SUPPLIED MATERIAL:
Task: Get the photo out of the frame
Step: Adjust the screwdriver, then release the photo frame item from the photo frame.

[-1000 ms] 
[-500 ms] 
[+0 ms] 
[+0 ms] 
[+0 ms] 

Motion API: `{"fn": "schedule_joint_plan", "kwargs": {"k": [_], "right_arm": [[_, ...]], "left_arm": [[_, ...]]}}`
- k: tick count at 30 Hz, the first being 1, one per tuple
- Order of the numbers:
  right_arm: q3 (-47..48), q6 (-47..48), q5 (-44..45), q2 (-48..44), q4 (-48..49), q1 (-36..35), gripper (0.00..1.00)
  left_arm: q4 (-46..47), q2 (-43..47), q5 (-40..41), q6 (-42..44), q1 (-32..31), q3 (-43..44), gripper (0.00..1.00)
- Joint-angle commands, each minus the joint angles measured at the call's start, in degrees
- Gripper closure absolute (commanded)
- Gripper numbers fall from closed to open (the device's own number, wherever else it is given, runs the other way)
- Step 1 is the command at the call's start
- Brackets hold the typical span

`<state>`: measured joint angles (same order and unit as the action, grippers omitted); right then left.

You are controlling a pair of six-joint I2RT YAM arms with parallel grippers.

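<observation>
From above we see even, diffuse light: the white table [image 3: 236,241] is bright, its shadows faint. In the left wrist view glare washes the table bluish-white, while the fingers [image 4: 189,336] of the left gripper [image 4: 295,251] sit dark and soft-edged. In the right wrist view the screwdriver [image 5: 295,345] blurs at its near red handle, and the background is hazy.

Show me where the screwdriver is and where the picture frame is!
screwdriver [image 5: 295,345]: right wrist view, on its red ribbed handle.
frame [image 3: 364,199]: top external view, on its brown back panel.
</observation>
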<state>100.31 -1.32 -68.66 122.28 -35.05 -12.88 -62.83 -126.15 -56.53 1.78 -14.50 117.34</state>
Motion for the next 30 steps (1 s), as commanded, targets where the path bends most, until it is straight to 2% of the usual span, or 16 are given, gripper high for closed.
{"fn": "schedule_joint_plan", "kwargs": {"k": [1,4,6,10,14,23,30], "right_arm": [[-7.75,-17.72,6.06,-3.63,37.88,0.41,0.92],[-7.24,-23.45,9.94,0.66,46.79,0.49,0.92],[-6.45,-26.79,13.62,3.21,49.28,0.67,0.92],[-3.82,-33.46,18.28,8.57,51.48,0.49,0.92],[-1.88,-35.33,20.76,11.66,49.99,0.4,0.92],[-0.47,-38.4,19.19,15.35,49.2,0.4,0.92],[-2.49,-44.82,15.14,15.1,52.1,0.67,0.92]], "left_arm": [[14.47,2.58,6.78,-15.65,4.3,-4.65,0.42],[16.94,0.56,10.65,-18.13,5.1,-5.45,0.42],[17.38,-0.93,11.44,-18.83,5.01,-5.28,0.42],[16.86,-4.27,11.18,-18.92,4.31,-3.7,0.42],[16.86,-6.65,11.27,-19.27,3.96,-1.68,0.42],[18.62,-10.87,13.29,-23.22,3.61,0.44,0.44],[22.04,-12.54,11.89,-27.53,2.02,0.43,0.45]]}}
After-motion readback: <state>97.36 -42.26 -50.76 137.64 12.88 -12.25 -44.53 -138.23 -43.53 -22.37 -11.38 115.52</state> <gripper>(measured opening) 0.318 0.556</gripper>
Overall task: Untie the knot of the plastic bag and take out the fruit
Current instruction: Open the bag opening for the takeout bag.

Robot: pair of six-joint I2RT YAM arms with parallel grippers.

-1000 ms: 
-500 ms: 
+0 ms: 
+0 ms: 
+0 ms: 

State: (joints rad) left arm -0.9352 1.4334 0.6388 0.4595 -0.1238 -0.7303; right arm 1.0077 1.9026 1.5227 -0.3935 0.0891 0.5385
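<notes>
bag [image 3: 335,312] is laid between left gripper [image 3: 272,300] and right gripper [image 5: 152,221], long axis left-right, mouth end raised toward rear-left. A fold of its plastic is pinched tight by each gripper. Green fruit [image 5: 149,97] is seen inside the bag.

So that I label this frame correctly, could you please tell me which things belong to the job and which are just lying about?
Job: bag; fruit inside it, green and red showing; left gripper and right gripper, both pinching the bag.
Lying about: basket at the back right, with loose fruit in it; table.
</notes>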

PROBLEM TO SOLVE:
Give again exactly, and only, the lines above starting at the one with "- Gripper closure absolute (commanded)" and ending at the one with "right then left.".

EXERCISE ANSWER:
- Gripper closure absolute (commanded)
- Gripper numbers fall from closed to open (the device's own number, wherever else it is given, runs the other way)
- Step 1 is the command at the call's start
- Brackets hold the typical span

`<state>`: measured joint angles (same order and unit as the action, grippers omitted); right then left.

The exercise requires nothing further.